Down to the last line, transcribe the records verbatim and exclude the images.

** Opening EXTRACTED ENTRIES block **

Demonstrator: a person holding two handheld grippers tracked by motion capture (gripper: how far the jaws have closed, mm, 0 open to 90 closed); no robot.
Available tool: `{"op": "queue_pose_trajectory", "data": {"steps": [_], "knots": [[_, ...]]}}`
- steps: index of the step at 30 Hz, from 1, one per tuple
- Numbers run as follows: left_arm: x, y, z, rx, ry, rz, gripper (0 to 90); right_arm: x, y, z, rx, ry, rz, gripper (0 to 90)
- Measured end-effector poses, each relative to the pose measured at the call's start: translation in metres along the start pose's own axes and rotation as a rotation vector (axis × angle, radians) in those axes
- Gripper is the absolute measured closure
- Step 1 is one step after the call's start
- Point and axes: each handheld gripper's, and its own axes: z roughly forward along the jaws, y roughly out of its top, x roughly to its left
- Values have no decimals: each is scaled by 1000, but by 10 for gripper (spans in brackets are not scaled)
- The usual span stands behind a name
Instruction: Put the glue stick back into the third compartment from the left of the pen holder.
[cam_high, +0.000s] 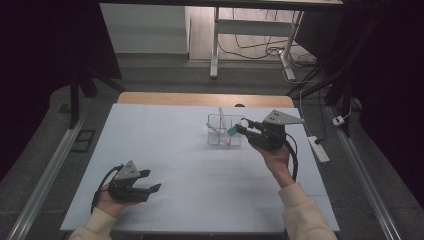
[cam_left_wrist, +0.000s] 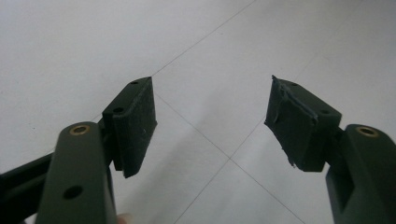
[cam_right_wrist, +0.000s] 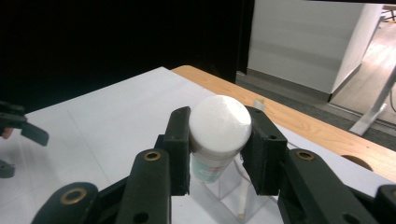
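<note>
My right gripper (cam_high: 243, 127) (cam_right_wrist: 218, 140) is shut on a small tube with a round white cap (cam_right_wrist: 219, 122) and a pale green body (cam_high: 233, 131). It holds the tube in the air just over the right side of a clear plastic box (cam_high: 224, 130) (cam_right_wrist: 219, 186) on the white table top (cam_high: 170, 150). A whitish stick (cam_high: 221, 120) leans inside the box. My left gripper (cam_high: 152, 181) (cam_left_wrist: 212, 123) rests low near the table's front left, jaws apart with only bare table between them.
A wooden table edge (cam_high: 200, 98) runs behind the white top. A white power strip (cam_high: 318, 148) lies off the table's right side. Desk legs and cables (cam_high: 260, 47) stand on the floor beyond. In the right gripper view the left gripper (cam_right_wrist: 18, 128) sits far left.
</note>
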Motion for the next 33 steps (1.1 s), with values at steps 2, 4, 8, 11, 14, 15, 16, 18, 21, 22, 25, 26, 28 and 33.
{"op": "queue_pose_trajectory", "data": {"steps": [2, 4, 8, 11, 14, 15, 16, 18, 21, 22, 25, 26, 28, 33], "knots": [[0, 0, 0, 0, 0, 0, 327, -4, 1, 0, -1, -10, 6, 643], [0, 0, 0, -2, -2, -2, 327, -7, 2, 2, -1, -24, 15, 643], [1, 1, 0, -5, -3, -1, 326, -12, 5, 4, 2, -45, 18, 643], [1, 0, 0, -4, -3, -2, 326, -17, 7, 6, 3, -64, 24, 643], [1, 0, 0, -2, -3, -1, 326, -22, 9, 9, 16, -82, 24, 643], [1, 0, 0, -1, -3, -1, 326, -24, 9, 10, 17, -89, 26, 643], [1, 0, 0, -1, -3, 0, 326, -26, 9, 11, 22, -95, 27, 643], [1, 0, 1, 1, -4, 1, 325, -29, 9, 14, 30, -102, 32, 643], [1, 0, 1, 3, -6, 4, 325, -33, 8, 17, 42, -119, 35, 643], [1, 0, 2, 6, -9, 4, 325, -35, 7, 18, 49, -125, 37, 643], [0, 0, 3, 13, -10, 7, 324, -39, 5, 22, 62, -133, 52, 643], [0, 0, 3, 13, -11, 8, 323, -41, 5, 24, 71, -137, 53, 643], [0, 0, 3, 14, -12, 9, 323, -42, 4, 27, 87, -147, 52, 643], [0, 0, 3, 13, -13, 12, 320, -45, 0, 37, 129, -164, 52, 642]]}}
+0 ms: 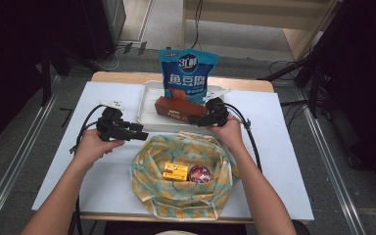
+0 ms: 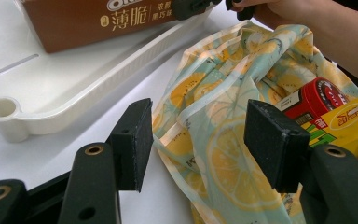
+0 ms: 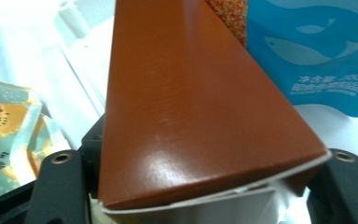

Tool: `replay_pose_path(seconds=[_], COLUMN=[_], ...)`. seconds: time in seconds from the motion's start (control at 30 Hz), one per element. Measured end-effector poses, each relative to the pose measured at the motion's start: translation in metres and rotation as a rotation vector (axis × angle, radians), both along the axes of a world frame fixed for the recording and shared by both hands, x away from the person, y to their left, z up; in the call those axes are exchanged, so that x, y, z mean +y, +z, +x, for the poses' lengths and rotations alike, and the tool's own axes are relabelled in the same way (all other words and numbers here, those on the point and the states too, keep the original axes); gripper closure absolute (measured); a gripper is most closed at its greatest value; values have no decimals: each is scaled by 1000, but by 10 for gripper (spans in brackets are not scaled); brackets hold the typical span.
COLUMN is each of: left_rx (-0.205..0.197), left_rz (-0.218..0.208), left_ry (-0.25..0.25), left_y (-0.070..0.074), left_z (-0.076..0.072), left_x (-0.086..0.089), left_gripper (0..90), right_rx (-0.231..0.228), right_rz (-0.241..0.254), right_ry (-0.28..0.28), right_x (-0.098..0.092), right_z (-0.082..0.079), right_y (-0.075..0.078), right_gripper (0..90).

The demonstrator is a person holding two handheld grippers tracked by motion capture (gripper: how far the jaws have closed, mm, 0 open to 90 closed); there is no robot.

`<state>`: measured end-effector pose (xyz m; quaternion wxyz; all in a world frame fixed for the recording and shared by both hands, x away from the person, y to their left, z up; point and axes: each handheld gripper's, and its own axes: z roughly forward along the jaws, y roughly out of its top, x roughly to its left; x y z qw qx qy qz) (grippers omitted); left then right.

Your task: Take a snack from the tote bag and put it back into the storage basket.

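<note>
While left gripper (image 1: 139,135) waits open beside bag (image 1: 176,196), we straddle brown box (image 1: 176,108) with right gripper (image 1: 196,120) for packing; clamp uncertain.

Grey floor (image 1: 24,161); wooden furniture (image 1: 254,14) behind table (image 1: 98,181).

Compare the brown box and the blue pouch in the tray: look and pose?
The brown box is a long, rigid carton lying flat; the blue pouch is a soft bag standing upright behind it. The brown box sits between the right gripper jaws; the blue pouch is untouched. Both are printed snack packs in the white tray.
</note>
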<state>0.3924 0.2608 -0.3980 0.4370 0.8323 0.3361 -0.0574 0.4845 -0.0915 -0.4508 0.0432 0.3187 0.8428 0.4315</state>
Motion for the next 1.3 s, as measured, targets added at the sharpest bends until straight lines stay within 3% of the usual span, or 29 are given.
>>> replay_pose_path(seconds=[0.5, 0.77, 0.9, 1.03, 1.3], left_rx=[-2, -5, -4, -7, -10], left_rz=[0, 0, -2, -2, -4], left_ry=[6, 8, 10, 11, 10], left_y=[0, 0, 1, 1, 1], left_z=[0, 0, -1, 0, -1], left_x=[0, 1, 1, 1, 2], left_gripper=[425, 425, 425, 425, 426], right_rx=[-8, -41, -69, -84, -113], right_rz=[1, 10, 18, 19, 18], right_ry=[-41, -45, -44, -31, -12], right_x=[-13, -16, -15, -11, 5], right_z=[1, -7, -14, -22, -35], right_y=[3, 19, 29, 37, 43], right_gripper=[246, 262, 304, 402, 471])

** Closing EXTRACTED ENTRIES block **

### REPLY TO THE EXERCISE
Demonstrator: a person holding two handheld grippers tracked by motion capture (gripper: how far the jaws have closed, mm, 0 open to 90 closed); no robot.
Available tool: `{"op": "queue_pose_trajectory", "data": {"steps": [_], "knots": [[_, ...]]}}`
- steps: index of the step at 30 Hz, from 1, one per tuple
- Numbers run as follows: left_arm: x, y, z, rx, ry, rz, gripper (0 to 90); right_arm: x, y, z, rx, ry, rz, gripper (0 to 90)
- Measured end-effector poses, each relative to the pose measured at the call's start: translation in metres along the start pose's own axes and rotation as a rotation vector (axis × angle, radians) in those axes
- Gripper is the absolute measured closure
- Step 1 is one step after the call's start
- Point and axes: each handheld gripper's, and its own axes: z roughly forward along the jaws, y roughly out of its top, x roughly to its left
- Values have no decimals: each is scaled by 1000, but by 10 for gripper (spans in brackets are not scaled)
- The usual span stands behind a name
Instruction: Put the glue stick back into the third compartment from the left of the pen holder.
[cam_high, +0.000s] 
[cam_left_wrist, +0.000s] 
[cam_right_wrist, +0.000s] 
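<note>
My right gripper (cam_high: 243, 127) (cam_right_wrist: 218, 140) is shut on a small tube with a round white cap (cam_right_wrist: 219, 122) and a pale green body (cam_high: 233, 131). It holds the tube in the air just over the right side of a clear plastic box (cam_high: 224, 130) (cam_right_wrist: 219, 186) on the white table top (cam_high: 170, 150). A whitish stick (cam_high: 221, 120) leans inside the box. My left gripper (cam_high: 152, 181) (cam_left_wrist: 212, 123) rests low near the table's front left, jaws apart with only bare table between them.
A wooden table edge (cam_high: 200, 98) runs behind the white top. A white power strip (cam_high: 318, 148) lies off the table's right side. Desk legs and cables (cam_high: 260, 47) stand on the floor beyond. In the right gripper view the left gripper (cam_right_wrist: 18, 128) sits far left.
</note>
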Motion for the next 33 steps (1.1 s), with values at steps 2, 4, 8, 11, 14, 15, 16, 18, 21, 22, 25, 26, 28 and 33.
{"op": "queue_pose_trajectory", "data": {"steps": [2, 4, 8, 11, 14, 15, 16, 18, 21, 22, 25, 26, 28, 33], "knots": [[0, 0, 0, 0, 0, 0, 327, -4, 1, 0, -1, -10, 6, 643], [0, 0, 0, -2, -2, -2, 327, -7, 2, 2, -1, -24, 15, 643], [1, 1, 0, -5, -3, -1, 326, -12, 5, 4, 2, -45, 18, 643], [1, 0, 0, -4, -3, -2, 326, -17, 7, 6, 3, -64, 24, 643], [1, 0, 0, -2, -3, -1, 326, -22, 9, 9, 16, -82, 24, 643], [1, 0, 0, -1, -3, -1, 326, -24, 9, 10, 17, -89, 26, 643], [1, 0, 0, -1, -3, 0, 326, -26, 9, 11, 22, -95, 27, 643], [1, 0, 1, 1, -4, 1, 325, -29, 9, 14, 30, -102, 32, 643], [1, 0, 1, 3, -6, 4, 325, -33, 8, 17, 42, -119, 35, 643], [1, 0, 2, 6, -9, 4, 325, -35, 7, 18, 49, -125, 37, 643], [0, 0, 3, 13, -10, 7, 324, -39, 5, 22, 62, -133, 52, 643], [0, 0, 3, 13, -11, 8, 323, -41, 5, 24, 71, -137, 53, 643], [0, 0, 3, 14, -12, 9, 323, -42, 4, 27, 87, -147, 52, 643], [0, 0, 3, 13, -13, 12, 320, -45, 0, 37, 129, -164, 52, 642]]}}
+0 ms: 
+0 ms: 
+0 ms: 

Tool: `replay_pose_path(seconds=[_], COLUMN=[_], ...)`. seconds: time in seconds from the motion's start (control at 30 Hz), one per element. Measured end-effector poses, each relative to the pose measured at the motion's start: translation in metres and rotation as a rotation vector (axis × angle, radians), both along the axes of a world frame fixed for the recording and shared by both hands, x away from the person, y to their left, z up; in the call those axes are exchanged, so that x, y, z mean +y, +z, +x, for the poses' lengths and rotations alike, and the tool's own axes are relabelled in the same way (all other words and numbers here, those on the point and the states too, keep the original axes); gripper closure absolute (measured); a gripper is most closed at its greatest value; values have no decimals: each is scaled by 1000, but by 10 for gripper (spans in brackets are not scaled); brackets hold the typical span.
COLUMN is each of: left_rx (-0.205..0.197), left_rz (-0.218..0.208), left_ry (-0.25..0.25), left_y (-0.070..0.074), left_z (-0.076..0.072), left_x (-0.086..0.089), left_gripper (0..90), right_rx (-0.231..0.228), right_rz (-0.241..0.254), right_ry (-0.28..0.28), right_x (-0.098..0.092), right_z (-0.082..0.079), right_y (-0.075..0.078), right_gripper (0..90).

The demonstrator is a person holding two handheld grippers tracked by motion capture (gripper: how far the jaws have closed, mm, 0 open to 90 closed); there is no robot.

`<state>`: measured end-effector pose (xyz m; quaternion wxyz; all in a world frame fixed for the recording and shared by both hands, x away from the person, y to their left, z up; point and axes: each handheld gripper's, and its own axes: z roughly forward along the jaws, y roughly out of its top, x roughly to its left; x y z qw qx qy qz) (grippers omitted); left then right.

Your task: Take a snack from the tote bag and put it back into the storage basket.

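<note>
While left gripper (image 1: 139,135) waits open beside bag (image 1: 176,196), we straddle brown box (image 1: 176,108) with right gripper (image 1: 196,120) for packing; clamp uncertain.

Grey floor (image 1: 24,161); wooden furniture (image 1: 254,14) behind table (image 1: 98,181).

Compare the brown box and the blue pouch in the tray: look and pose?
The brown box is a long, rigid carton lying flat; the blue pouch is a soft bag standing upright behind it. The brown box sits between the right gripper jaws; the blue pouch is untouched. Both are printed snack packs in the white tray.
</note>
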<state>0.3924 0.2608 -0.3980 0.4370 0.8323 0.3361 -0.0574 0.4845 -0.0915 -0.4508 0.0432 0.3187 0.8428 0.4315</state>
Motion for the next 1.3 s, as measured, targets added at the sharpest bends until straight lines stay within 3% of the usual span, or 29 are given.
>>> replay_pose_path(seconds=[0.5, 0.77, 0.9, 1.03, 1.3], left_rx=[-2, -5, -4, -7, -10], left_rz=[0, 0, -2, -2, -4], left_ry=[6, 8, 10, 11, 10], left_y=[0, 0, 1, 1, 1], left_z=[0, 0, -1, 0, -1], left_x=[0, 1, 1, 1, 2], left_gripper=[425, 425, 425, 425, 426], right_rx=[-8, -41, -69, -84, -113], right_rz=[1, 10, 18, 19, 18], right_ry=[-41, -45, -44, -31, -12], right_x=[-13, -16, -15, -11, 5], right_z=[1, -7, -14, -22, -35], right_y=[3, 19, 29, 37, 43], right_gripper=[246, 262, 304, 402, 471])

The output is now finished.